Bowles knew her whereabouts and kept the news to himself. Cyrus's jaw ticked as much from that knowledge as the miscreant's provocative words. A decade ago, he would've reacted in a bad way, but not now. Time had tempered him, and he'd not give the man the satisfaction of witnessing his agitation.

Bowles chuckled, a hoarse sound from too little sleep and too much liquor. “Planning on the shopgirl replacing Lady Isabella Foster? A real step down for you, going West End to midtown.”

“You speak as if these women are commodities he trades…one for another,” North said.

“Isn't that what he does? Moves things and people around to suit his purpose?” Bowles answered, his bloodshot stare sweeping from his brother to Cyrus. “Seems to me there was a lot of effort to find one woman.”

“So he wanted to know what she was about…her sneaking into his home and running off the way she did. Can't blame a man for wanting an attractive woman.”

“There's wanting a woman and then there's remembering a woman.” Bowles's head lolled against the chair. “Question is which one applies to Cyrus and his shopgirl?”

Breath snagged in Cyrus's chest.
His
shopgirl
.

He turned his attention to the window, his muscles tensing with the want to strike. He tolerated the scoundrel because he was North's younger brother. This time, Bowles went too far.

“The shopgirl has a name,” Cyrus insisted. “Miss Mayhew. You would do well to remember it, though I doubt you've tarried long enough with any woman to learn her name.”

Nor did he want the miscreant tarrying with Miss Mayhew.

“A coffee shop, not your usual haunt,” North said to his brother.

Bowles withdrew a tarnished metal flagon from inside his coat. “Man cannot live by ale and tavern wenches alone. Coffee and the company of an upstanding woman could be what a degenerate like me needs.” He grinned at Cyrus, something wolfish and sly. “Former housekeepers must know how to clean a man's nook and crannies. I wonder about her thighs—”

“Marcus…” North cautioned.

Cyrus's back came off the leather.

“Stay away from her,” he snapped. “There's enough
other
women's thighs in London. Or have you exhausted the Town supply of lightskirts?”

Murmuring ceased nearby. Two heads turned their way, a middle-aged baron in an oversized wig and the footman attending him.

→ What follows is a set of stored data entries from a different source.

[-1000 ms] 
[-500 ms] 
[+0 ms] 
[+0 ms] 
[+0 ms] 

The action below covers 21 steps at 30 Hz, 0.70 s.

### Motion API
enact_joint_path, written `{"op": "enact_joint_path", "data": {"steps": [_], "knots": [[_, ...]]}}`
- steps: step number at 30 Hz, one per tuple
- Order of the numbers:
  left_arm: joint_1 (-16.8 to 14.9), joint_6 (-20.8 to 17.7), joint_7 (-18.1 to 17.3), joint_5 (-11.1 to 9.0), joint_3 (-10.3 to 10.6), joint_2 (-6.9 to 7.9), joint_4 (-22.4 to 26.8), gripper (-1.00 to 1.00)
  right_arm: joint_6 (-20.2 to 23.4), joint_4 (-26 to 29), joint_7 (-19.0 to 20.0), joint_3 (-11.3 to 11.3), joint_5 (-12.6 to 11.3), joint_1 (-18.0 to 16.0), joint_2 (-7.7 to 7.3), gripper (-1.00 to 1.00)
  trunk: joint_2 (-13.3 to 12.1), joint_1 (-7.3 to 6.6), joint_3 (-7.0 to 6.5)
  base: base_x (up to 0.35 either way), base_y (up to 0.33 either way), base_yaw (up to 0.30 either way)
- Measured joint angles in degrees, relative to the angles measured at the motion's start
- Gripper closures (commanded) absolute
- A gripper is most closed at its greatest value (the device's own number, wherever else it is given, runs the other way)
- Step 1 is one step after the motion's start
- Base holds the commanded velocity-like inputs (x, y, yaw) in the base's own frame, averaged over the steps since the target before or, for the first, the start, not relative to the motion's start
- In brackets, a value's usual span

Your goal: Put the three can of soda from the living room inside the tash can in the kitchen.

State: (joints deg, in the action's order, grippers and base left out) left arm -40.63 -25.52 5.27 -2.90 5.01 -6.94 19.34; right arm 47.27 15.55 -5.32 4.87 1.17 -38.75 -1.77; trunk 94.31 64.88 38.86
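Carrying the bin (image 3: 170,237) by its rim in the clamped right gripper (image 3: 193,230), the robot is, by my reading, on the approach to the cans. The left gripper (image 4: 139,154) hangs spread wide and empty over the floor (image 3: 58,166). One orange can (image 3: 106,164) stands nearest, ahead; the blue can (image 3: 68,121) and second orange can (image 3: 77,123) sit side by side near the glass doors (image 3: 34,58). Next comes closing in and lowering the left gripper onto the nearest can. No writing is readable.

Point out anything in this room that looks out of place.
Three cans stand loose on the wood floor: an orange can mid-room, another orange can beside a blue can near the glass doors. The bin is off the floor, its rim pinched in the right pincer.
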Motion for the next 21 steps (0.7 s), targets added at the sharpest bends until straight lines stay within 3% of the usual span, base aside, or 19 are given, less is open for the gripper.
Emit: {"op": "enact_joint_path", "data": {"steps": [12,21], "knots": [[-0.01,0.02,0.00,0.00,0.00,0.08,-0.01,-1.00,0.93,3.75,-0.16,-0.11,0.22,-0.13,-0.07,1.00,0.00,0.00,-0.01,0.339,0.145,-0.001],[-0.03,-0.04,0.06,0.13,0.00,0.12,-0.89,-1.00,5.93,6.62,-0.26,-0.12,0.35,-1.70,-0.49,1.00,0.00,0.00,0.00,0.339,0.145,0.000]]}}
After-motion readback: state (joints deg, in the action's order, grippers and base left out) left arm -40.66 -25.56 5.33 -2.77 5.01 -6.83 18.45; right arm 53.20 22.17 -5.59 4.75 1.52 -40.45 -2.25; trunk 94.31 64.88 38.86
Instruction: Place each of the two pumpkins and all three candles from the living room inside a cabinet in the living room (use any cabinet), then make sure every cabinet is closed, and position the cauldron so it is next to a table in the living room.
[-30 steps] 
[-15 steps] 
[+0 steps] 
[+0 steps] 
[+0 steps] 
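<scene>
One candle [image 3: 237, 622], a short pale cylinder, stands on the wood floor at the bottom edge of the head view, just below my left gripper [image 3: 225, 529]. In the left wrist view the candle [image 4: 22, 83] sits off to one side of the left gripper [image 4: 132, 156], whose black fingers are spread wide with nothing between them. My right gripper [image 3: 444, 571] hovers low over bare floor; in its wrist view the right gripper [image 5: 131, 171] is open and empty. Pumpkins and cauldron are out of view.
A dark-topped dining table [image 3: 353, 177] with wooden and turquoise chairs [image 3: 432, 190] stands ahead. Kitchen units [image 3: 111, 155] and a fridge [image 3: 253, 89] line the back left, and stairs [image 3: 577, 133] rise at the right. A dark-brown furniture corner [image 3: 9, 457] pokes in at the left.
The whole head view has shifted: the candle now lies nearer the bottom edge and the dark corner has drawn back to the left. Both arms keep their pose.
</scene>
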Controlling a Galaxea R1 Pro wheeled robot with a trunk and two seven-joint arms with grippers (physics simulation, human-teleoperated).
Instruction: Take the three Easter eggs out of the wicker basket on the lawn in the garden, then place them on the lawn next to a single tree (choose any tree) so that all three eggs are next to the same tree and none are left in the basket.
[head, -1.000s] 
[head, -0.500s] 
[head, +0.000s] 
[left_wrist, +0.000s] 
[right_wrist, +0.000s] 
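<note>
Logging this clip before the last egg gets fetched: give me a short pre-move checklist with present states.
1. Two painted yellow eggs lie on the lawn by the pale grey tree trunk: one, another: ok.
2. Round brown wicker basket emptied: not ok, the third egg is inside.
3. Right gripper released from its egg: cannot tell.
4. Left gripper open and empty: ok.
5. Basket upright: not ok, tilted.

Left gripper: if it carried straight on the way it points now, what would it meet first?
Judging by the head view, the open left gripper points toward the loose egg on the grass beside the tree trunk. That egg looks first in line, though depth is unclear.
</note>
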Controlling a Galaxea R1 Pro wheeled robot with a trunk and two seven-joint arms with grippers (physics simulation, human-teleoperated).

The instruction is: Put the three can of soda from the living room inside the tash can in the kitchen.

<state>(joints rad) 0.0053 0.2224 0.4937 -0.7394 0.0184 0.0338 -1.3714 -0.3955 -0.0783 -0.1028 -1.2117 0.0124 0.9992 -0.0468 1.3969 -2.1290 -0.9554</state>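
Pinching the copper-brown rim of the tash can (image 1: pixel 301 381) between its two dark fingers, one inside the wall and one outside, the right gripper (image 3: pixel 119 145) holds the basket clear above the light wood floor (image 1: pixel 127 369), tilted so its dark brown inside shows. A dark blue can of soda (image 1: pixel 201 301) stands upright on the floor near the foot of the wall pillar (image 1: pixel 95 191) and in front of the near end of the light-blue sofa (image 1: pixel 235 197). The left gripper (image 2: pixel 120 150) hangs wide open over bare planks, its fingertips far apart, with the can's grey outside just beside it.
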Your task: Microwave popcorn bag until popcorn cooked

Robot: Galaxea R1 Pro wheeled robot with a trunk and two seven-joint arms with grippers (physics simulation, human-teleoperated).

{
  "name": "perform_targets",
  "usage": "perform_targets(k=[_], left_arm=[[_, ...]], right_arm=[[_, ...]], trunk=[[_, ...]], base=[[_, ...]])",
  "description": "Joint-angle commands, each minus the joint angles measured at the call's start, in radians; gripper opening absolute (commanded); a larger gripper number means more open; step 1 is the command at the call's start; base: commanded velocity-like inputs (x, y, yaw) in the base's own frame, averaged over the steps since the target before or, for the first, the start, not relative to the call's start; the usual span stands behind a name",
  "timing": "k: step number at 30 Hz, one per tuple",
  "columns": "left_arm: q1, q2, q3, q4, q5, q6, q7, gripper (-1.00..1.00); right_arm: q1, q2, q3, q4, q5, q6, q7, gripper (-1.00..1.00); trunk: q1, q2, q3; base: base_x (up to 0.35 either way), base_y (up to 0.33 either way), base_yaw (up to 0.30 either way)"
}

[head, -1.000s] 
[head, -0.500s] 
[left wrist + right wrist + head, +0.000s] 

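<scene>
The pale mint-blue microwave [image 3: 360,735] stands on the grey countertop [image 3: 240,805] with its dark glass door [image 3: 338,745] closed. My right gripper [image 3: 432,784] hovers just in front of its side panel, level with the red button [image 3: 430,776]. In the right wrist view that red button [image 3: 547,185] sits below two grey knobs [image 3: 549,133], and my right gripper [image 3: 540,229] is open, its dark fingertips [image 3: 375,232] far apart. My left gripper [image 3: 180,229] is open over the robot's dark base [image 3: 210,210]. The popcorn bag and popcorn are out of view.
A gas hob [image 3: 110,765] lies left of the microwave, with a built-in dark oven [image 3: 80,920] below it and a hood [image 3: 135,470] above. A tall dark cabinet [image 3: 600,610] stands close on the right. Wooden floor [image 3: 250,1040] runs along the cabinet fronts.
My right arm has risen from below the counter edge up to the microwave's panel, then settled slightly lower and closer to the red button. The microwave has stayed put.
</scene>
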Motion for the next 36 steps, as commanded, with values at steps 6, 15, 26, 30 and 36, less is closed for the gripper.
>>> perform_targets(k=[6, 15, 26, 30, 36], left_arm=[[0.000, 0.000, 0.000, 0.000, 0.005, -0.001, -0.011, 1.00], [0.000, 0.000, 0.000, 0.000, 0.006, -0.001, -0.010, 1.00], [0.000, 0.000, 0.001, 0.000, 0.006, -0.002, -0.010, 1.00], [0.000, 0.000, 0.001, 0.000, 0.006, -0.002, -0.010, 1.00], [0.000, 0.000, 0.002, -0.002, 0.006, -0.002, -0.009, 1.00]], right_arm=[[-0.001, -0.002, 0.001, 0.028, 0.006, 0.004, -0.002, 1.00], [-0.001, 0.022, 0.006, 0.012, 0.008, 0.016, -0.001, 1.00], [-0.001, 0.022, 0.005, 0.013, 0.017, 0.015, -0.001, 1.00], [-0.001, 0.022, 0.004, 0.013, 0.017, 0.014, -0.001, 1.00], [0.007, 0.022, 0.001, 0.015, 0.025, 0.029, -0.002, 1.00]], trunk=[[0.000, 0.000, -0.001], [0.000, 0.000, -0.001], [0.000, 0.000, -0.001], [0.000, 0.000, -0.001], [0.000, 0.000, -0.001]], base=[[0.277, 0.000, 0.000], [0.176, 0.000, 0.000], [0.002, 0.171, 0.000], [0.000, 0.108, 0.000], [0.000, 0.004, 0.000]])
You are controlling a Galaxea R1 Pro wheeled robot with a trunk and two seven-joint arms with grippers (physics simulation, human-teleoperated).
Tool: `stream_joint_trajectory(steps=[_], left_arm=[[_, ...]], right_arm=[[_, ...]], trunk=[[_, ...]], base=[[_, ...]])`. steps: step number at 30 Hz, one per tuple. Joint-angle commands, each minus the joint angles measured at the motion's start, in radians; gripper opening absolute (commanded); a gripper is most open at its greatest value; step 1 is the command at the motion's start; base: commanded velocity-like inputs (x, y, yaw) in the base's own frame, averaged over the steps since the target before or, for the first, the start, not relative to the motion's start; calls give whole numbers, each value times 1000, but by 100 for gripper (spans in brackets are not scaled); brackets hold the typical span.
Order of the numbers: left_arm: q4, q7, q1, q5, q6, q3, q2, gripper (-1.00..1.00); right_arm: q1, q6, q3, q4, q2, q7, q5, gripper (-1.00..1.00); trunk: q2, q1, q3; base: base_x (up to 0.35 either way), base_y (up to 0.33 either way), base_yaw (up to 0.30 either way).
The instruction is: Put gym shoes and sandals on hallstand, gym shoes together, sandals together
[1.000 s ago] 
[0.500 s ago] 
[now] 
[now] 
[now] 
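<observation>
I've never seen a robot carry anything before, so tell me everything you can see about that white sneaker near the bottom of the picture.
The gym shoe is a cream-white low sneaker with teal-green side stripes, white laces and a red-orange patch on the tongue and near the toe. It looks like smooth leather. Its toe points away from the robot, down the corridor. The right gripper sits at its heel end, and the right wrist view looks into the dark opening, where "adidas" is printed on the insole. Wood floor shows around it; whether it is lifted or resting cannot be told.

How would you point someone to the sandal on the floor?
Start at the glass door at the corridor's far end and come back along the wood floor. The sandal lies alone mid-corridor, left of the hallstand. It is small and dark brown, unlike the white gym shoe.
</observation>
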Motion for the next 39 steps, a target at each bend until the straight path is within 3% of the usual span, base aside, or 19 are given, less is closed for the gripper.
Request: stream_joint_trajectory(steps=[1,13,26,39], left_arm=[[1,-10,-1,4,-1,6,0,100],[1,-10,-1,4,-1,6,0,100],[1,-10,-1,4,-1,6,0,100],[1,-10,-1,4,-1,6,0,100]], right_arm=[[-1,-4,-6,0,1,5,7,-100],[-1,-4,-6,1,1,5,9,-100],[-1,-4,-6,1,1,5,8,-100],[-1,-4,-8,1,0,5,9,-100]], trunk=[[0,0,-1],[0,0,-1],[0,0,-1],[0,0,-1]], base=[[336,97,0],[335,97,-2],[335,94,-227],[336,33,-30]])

One look at Cyrus's scowl and the two averted their attention.

“Touchy about this one, aren't you?” Bowles took a quick swig.

“If you know what's best, you'll leave her alone.” The scoundrel's bloodshot eyes opened wider.

“So that's how it is?” Bowles rubbed his jaw, heavy with whiskers. “Then you must like them hard to get, Cy. Because if I read things right in the shop, the pretty blond doesn't want anything to do with you.” He raised his flask in mock salute. “Here's to your merry chase.”

Bowles took another quick draught and returned the flask to his inside pocket. He pushed off the chair, saying something about seeing a friend across the room.

The familiar rush of attack filled Cyrus's veins. He looked at his lap where his fist ground into his thigh. His reaction was as startling as it was defining. Miss Mayhew was of particularly powerful interest. At the same time, he couldn't help but think the sly Lord Marcus did some neat scouting with his provoking words.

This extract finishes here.